PERDONO
La risposta misericordiosa nei confronti di una persona o di un gruppo che ha fatto del male o ha offeso ingiustamente un’altra persona o un gruppo.
1. Nell’atto del p., la persona sostituisce affetti (odio o rancore), conoscenze (giudizi duri) e comportamenti (vendetta o rappresaglia) nei confronti dell’offensore, sebbene in sé giustificati, con sentimenti, giudizi e atti positivi di rispetto, di accettazione e di comprensione che passano sopra, almeno a livello di atteggiamento persona le, l’ingiustizia e il disagio subiti. Il p. si distingue dalla giustizia per il fatto che costituisce un dono incondizionato e non necessariamente reciproco verso una persona che non lo merita. Il p. non nega l’ingiustizia né la dimentica ma smette di giudicare la persona esclusivamente in termini di quello che ha fatto. Non è dunque né mancanza di coraggio e di forza né una forma di debolezza morale. L’atto del p., al contrario, richiede una forma considerevole di coraggio (e magari dovrà lasciare che la giustizia sociale segua il suo corso). Di origine religiosa, il p. è stato un valore molto sottolineato nei sistemi educativi tradizionali che facevano capo alla tradizione giudaica e soprattutto a quella cristiana. Ultimamente il suo valore terapeutico e risanatore è stato scoperto nell’ambito delle scienze sociali. Per i suoi aspetti positivi (stima di sé, capacità relazionali, speranza nel futuro, riduzione dell’angoscia) è sembrato significativo riconsiderare, ormai sulla base più sicura di ricerche empiriche nonché di nuovi approfondimenti provenienti dalle scienze umane, filosofiche e teologiche, il valore specificamente umano del p.

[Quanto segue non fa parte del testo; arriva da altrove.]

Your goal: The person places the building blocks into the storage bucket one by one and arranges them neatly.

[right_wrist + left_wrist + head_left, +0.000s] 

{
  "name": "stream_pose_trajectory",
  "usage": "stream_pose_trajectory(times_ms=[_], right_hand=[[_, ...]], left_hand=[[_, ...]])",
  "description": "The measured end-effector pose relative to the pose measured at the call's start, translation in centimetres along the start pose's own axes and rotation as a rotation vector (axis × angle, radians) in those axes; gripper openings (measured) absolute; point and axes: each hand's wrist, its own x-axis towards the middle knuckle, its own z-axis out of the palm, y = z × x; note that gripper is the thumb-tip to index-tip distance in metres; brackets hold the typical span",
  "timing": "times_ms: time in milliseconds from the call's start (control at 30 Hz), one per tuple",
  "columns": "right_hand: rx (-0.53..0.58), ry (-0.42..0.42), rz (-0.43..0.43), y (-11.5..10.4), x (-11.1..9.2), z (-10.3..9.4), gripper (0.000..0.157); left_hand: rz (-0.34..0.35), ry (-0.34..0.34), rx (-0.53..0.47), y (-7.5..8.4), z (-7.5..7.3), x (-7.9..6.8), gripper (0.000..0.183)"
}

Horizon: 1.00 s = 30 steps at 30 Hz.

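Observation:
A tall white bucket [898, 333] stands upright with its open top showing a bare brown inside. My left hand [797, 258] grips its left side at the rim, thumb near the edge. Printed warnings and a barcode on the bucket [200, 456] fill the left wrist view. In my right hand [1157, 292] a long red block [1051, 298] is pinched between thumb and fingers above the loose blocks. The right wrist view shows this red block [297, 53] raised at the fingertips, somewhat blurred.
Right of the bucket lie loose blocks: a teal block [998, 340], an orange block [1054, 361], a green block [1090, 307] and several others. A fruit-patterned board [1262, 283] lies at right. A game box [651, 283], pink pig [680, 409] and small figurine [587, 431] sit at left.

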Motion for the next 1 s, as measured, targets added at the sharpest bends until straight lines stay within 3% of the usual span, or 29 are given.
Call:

2. Per quanto compito della famiglia, della scuola o di altre istanze educative, l’educazione al p. si colloca ormai in una formazione etica allargata. Sotto questo aspetto l’educazione etica, spesso dominata dalla psicologia conoscitiva e genetica di → Kohlberg, va riconsiderata in diversi sensi. Infatti una visione più completa di moralità comprende, oltre l’aspetto della giustizia, quello della misericordia e del p. che, diversamente dalla giustizia, non richiedono reciprocità. In tal senso la coscienza morale ben formata comporta qualcosa di più dello sviluppo del giudizio morale nel senso della psicologia cognitiva. Più che con l’apprendimento, l’interiorizzazione del principio etico del p. si realizza attraverso l’identificazione con persone che presentano il comportamento del p., che si ammira e che si fa proprio. Oltre a ciò l’uomo religioso sarà incline al p. nella misura in cui abbia assimilato la benevolenza divina nei suoi confronti. Modelli concreti (genitori, educatori, insegnanti, animatori) e figure ideali (eroi, santi, Gesù Cristo...) dovranno necessariamente mediare la virtù del p. con i loro atteggiamenti specifici. Tuttavia si deve sottolineare anche la necessità di presentare a livello teorico il senso e il valore del p. con i vari motivi pro e contro questa virtù. Programmi educativi e catechistici a livello didattico, esperienziale e comportamentale costituiscono i fattori educativi in grado di promuovere lo sviluppo etico della capacità del p.
Bibliografia
Floristán C. - C. Duquoc (Edd.), Il p., in «Concilium» 22 (1986) 2 (n. monogr.); Enright R. D. - E. A. Gassin - C. U. Wu, Forgiveness: a developmental view, in «Journal of Moral Education» 21 (1992) 2, 99-114; Chauvet L. M. - P. de Clerck (Edd.), Le sacrement du pardon entre hier et demain, Paris, Desclée, 1993; Lambert J. et al., Pardonner, Bruxelles, Facultés Universitaires Saint-Louis, 1994; Giulianini A., La capacità di perdonare, Milano, San Paolo, 2005.